Sul Jobs act io penso invece che dovremmo apprezzarne i contenuti. Non abolisce i diritti di chi ce li ha, anzi li allarga a chi non li ha mai avuti. Penso ai lavoratori delle aziende sotto i quindici dipendenti, ai cosiddetti Cococo e Cocopro, lancia finalmente il contratto unico a tutele crescenti, stanzia un miliardo e mezzo per gli ammortizzatori sociali, garantisce il sostegno retribuito per la maternità per tutte le lavoratrici. Dunque, perché i socialisti dovrebbero opporsi? Solo perché non sono d’accordo la Fiom e la Cgil?
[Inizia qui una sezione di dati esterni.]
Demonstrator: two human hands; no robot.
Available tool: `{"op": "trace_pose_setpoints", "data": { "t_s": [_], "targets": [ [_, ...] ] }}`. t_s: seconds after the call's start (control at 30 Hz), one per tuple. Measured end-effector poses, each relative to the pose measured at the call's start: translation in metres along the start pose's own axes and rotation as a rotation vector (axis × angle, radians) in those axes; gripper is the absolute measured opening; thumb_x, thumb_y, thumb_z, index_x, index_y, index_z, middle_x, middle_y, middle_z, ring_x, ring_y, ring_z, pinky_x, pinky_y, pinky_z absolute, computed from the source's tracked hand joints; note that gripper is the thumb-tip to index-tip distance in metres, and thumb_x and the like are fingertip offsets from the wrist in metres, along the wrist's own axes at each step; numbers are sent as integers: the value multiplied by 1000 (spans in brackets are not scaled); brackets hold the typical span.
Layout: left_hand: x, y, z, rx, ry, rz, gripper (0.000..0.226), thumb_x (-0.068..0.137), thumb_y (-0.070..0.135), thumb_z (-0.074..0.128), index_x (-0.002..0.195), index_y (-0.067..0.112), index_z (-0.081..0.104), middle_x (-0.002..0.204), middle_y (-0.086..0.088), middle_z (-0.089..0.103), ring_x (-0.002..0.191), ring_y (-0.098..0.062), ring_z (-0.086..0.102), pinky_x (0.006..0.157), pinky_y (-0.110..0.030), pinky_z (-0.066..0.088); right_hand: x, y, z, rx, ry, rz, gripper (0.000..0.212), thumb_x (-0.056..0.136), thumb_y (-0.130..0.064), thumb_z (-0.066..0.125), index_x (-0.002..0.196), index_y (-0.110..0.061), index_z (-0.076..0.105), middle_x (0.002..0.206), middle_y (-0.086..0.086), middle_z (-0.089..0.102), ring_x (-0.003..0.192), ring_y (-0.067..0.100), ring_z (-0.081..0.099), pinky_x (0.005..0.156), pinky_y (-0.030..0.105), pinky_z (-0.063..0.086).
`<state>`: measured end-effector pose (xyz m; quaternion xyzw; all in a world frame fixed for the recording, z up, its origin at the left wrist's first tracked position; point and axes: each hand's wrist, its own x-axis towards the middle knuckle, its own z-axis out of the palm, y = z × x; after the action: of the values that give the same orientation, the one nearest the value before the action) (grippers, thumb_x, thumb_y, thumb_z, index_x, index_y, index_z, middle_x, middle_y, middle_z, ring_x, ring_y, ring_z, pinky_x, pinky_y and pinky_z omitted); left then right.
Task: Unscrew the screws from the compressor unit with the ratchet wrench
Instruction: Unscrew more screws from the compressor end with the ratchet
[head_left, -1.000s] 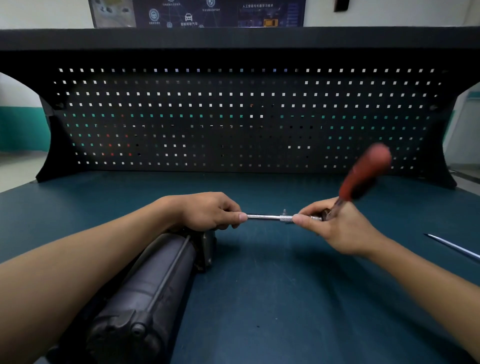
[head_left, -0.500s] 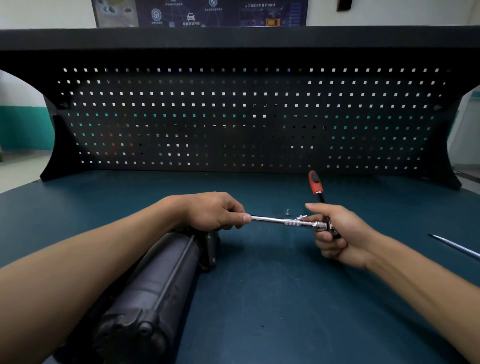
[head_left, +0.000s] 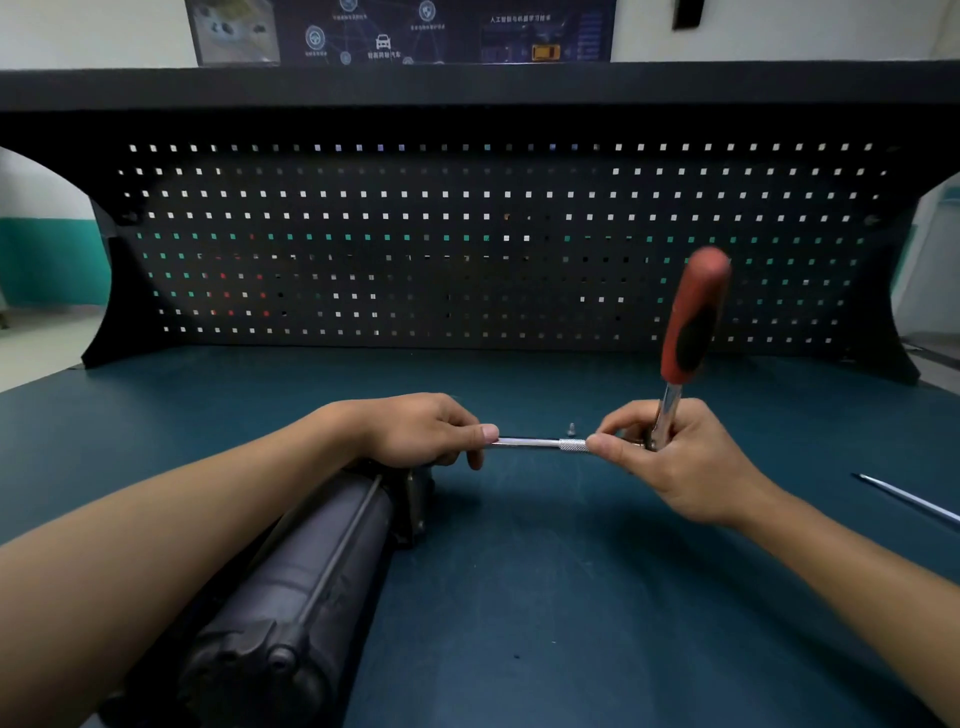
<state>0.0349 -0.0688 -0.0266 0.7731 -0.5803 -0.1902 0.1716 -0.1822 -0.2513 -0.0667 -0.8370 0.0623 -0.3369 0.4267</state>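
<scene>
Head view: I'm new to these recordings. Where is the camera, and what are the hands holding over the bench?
The camera is worn on a person's head, looking down at their own bare hands. The left hand pinches one end of a silver extension bar, by the dark compressor unit lying on the blue bench. The right hand grips the ratchet wrench at its head, red handle pointing up. A small screw sits behind the bar; a thin metal rod lies far right.
</scene>
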Motion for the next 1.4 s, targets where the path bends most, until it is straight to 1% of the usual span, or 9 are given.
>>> {"op": "trace_pose_setpoints", "data": {
  "t_s": [0.07,0.13,0.3,0.5,0.63,0.73,0.9,1.2,1.4],
  "targets": [
    [-1,2,0,6,2,-5,49,99,58,41,90,19,69,64,7,47,54,-11,38,51,-17,35,-1,2,0,-92,2,-59,21,75,-38,76,78,-17,76,56,-1,57,50,16,45,52,27,36],
    [0,3,1,11,3,-11,49,99,57,42,88,18,68,64,6,47,54,-11,38,50,-18,35,1,4,-1,-198,15,-134,14,78,-31,78,83,-17,78,69,-3,69,60,6,59,59,18,43],
    [0,3,1,21,13,-19,48,99,57,42,85,18,65,61,9,47,53,-11,38,51,-19,35,5,13,0,-258,62,-289,16,75,-20,83,90,-22,78,74,-5,67,66,7,61,65,12,44],
    [2,3,1,81,25,-23,49,99,59,41,77,18,57,60,12,47,52,-9,37,49,-17,34,5,10,-1,-58,33,-55,10,76,-28,82,85,-30,78,79,-5,74,68,0,64,65,8,46],
    [3,3,0,97,28,-23,48,99,59,42,78,19,58,53,15,46,47,-4,37,46,-13,33,5,7,-1,-102,-15,32,5,82,-30,79,84,-25,79,74,-2,73,64,0,60,61,11,44],
    [3,2,0,86,24,-20,46,99,57,44,78,19,59,50,16,43,45,-4,36,45,-13,32,5,4,-3,-107,-51,139,35,76,-56,71,79,-22,78,56,-10,57,53,3,50,53,13,39],
    [4,2,0,97,15,-16,45,100,55,44,79,18,59,47,16,42,45,-5,34,45,-14,31,8,0,0,136,-9,467,80,60,-76,65,87,-2,73,52,2,39,45,15,37,41,22,32],
    [7,1,-1,120,1,-4,45,100,54,45,79,18,60,47,16,42,45,-5,34,45,-14,31,7,2,-8,370,-265,742,89,62,-81,60,96,-1,76,51,-1,31,38,13,24,45,26,18],
    [7,-1,-1,119,3,-2,46,99,56,44,79,19,61,49,15,43,46,-6,34,45,-16,31,3,6,-7,586,-229,759,66,67,-70,64,95,-11,72,48,-3,27,31,8,21,41,24,18]
  ]
}}
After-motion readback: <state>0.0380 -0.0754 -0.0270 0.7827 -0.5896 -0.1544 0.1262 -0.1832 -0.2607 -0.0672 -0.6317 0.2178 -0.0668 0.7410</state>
Ma più che sull’articolo 18, che non viene modificato per chi ce l’ha e solo leggermente riassestato per i nuovi assunti, a me pare che in discussione oggi sia proprio il ruolo del sindacato. É vero, con il minimo garantito e la contrattazione aziendale e con la conseguente compressione della contrattazione collettiva, il ruolo del sindacato cambierebbe e di molto. Io trovo stravagante che questa posizione paleo corporativa sia sposata anche da qualcuno al nostro interno. E ancor di più che il veto di questo sindacato venga assunto come dogma anche da noi. Proprio da noi che in passato non lo abbiamo mai ritenuto accettabile. Altra cosa è il modo in cui Renzi procede. Che certo non è mai stato il nostro. Più sensibili, per formazione, al dialogo e alla trattativa. Dunque alla consultazione, ma mai alla indispensabilità della concertazione. E sempre attestati sulla necessità di distinguere i ruoli e della piena legittimità del governo e del parlamento a decidere.
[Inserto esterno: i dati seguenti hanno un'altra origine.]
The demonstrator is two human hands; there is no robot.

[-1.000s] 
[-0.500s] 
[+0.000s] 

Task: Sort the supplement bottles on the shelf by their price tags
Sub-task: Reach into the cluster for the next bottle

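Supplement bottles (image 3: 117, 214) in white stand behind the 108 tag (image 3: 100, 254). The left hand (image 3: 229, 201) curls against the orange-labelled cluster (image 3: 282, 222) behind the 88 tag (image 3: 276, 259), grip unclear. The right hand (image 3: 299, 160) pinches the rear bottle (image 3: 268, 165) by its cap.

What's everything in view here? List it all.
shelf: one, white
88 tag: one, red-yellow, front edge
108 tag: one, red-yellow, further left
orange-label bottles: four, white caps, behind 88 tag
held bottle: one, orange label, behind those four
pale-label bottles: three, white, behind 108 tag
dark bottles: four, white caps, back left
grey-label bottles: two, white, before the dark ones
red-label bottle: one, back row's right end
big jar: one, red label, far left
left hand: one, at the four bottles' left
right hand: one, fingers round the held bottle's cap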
Ultimo sguardo sul partito. Noi continuiamo a vantare un patto federativo col Pd del quale non riusciamo a comprendere bene e con concretezza la natura. Esiste cioè un documento che afferma l’esigenza di tale patto tra i due partiti. Ma non esiste una conseguenza logica di tale documento. Un patto federativo dovrebbe significare che esiste una federazione che invece non c’è. Dovrebbe presupporre che siamo legati da un vincolo, che invece non esiste. Dovrebbe supporre che il grande Pd e il piccolo Psi sono alleati ovunque e invece non pare che così sia. Allora è solo un patto di buon vicinato. È un auspicio. È un proponimento. Affermo questo anche perché recentemente una parte di Sel e di Scelta civica hanno aderito direttamente al Pd. Renzi non li ha invitati a far parte di una federazione alla quale anche noi avremmo potuto aderire. Noi manteniamo dunque la nostra piccola casa, non aderiamo al Pd. Restiamo nel governo e nella maggioranza, ma ci sentiamo liberi in periferia di contrarre le alleanze che verrano ritenute le migliori per noi. E in parlamento, come abbiamo fatto recentemente sul gioco d’azzardo, sulla tutela della precarietà e sulla giustizia, recitiamo a schiena dritta il nostro ruolo. Federati o sfederati che siamo.